◆ EXERCISE ◆
Scan the records for lines with the word "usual", and copy every such line.

◆ SOURCE INFORMATION ◆
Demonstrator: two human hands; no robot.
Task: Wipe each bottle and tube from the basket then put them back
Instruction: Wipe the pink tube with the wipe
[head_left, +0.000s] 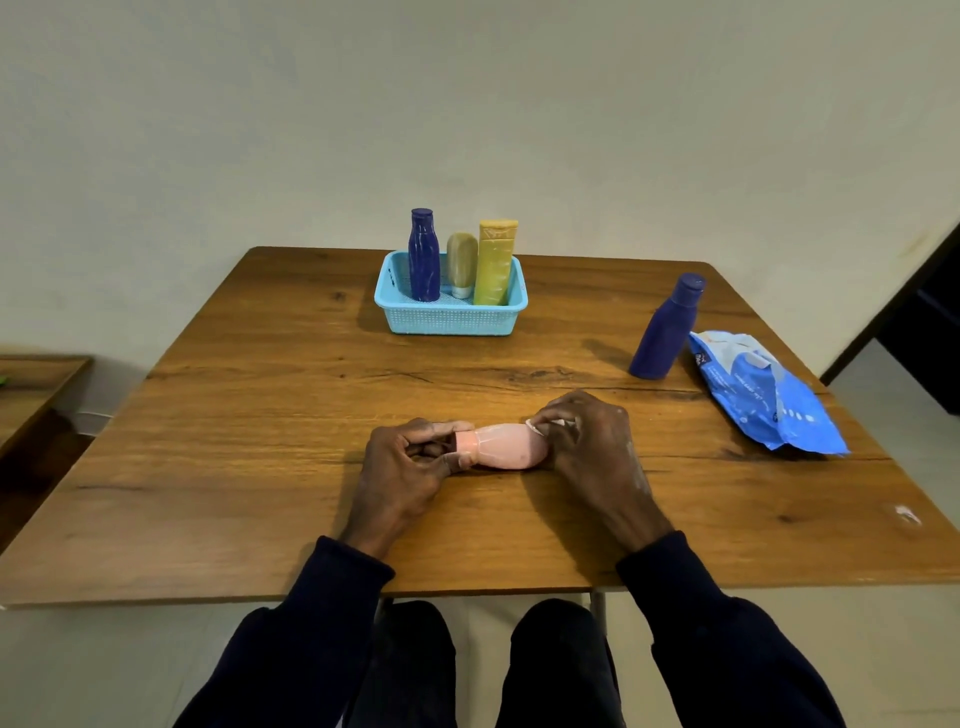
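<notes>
A pink bottle (503, 446) lies on its side just above the wooden table (260, 415), cap end to the left. My left hand (402, 465) pinches its cap end. My right hand (587, 441) grips a white wipe (540, 425) against the bottle's base end. The light blue basket (449, 314) stands at the table's back middle. Upright in it are a dark blue bottle (423, 254), a beige tube (462, 262) and a yellow tube (496, 262). A second dark blue bottle (667, 327) stands on the table at the right.
A blue pack of wipes (763, 392) lies near the right edge, beside the standing blue bottle. A small white scrap (908, 514) sits at the table's front right. A lower wooden surface (31, 389) is off to the left.
</notes>
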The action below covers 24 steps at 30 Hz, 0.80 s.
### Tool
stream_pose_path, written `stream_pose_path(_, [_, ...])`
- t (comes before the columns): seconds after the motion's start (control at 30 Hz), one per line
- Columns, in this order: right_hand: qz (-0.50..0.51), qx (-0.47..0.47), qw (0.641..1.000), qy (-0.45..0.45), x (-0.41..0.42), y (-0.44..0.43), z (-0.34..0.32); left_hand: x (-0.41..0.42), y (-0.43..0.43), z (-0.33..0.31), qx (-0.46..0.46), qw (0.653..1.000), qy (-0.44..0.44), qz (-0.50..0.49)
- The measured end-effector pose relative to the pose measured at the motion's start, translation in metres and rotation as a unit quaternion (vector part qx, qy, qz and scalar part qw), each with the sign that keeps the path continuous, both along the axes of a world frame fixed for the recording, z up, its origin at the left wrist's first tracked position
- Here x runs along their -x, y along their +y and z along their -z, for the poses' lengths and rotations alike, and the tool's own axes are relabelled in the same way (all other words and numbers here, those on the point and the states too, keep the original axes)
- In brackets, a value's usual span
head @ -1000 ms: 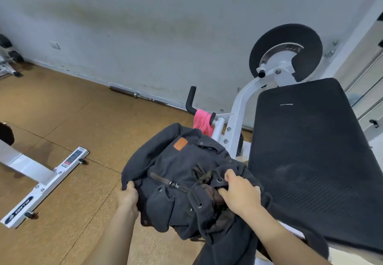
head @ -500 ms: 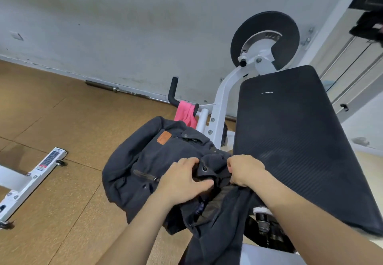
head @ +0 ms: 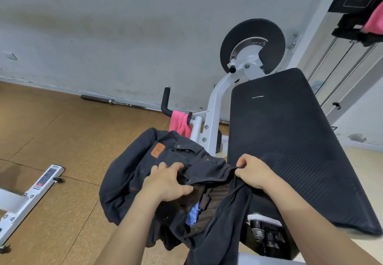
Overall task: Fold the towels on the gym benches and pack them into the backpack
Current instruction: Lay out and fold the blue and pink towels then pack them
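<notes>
The left hand (head: 167, 184) is curling its fingers tight over the near-left rim of the dark backpack (head: 132, 171); the right hand (head: 253, 172) is pinching the opposite rim, pulling the mouth wide. The backpack is hanging just left of the black padded worktop (head: 290, 144). A pink towel (head: 179, 122) is draping over a handle beyond the backpack.

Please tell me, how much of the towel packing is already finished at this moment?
Done: little that shows. Something blue sits inside the backpack; whether it is a towel is unclear. In hand: the left hand and right hand grip the backpack's opening and hold it apart beside the bench. Left: a pink towel hangs unfolded on the handle, and more pink cloth shows at upper right.
</notes>
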State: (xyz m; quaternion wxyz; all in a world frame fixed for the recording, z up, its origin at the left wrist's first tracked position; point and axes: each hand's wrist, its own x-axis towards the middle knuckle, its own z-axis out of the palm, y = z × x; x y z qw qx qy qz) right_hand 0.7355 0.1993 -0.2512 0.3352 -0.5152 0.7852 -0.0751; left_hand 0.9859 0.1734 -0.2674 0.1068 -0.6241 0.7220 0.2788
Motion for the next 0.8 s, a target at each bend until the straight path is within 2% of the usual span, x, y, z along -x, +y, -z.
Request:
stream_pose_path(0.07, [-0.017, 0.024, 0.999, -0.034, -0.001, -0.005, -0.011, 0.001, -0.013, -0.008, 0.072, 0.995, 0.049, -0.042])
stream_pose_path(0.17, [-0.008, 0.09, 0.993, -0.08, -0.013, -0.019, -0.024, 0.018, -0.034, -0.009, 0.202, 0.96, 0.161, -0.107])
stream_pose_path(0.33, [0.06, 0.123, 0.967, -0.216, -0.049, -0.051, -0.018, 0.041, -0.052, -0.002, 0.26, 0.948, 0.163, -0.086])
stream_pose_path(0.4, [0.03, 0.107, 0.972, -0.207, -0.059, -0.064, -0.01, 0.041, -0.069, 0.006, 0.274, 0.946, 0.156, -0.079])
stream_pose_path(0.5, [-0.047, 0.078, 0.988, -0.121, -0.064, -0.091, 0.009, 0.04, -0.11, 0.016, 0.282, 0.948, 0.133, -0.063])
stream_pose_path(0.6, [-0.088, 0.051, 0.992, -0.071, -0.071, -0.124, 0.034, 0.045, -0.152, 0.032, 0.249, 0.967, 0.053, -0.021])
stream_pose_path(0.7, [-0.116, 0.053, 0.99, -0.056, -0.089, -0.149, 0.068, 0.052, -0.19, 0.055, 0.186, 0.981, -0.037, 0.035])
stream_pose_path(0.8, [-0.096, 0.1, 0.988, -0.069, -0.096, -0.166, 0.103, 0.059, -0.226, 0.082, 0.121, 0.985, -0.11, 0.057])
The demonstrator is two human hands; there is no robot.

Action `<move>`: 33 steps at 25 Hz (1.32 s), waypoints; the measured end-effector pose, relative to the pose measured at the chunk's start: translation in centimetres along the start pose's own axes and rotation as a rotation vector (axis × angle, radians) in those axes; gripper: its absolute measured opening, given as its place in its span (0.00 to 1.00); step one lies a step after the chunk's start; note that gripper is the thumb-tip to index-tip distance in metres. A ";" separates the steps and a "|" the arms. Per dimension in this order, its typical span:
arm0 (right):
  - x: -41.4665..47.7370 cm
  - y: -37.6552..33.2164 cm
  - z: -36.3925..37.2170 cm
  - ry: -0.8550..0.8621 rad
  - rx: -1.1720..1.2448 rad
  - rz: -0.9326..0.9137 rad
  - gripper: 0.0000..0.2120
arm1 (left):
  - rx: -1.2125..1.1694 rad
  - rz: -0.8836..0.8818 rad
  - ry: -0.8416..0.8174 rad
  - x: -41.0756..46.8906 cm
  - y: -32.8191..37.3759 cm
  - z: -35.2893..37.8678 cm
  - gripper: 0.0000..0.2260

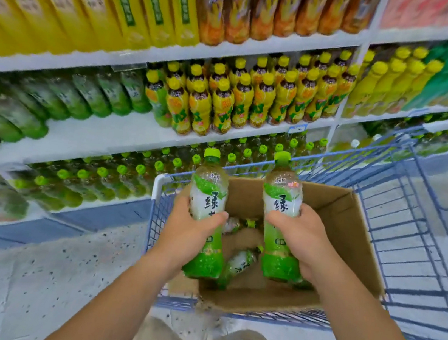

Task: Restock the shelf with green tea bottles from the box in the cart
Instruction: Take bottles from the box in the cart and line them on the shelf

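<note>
A green tea bottle (208, 193) is gripped by the left hand (189, 231), a second bottle (282, 198) by the right hand (301, 238), over the box (343, 215), with the shelf (112, 137) at ten o'clock

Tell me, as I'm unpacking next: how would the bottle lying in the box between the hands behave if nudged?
The loose bottle lies on its side on the box floor, so a nudge would probably roll it. It looks full, likely weighty for its size. Its glossy wrap may feel slick.
</note>
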State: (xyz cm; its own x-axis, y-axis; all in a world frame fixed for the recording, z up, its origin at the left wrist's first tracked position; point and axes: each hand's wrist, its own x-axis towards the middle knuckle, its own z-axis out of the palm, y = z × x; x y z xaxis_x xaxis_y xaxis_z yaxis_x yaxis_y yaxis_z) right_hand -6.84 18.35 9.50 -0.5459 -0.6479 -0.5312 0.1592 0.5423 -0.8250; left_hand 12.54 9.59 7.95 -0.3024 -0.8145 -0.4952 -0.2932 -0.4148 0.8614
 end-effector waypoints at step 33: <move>-4.4 -8.4 48.2 -0.228 -0.217 -0.261 0.14 | -0.007 0.319 0.259 4.9 -0.9 -47.9 0.18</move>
State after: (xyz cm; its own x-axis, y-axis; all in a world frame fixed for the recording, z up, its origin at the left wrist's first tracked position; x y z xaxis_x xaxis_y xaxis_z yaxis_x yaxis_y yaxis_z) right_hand 33.85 -9.13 9.54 -0.3444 -0.8674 -0.3591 -0.1513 0.4288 -0.8907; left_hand 54.74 -13.43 10.20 -0.1385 -0.9775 -0.1591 -0.2155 -0.1271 0.9682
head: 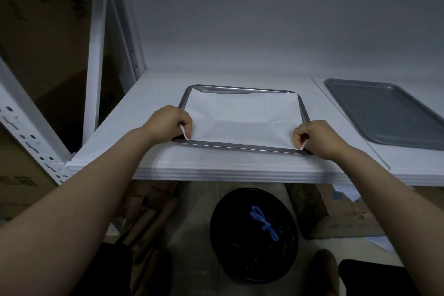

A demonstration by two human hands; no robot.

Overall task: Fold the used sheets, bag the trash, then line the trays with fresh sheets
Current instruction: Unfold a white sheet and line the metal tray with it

◆ REPLY TO THE TASK ◆
- In brackets, a value's usual span
Motion for the next 0.8 s, a target at each bend until the straight path is within 2% of the usual span, x, y, z along -x, +y, -z.

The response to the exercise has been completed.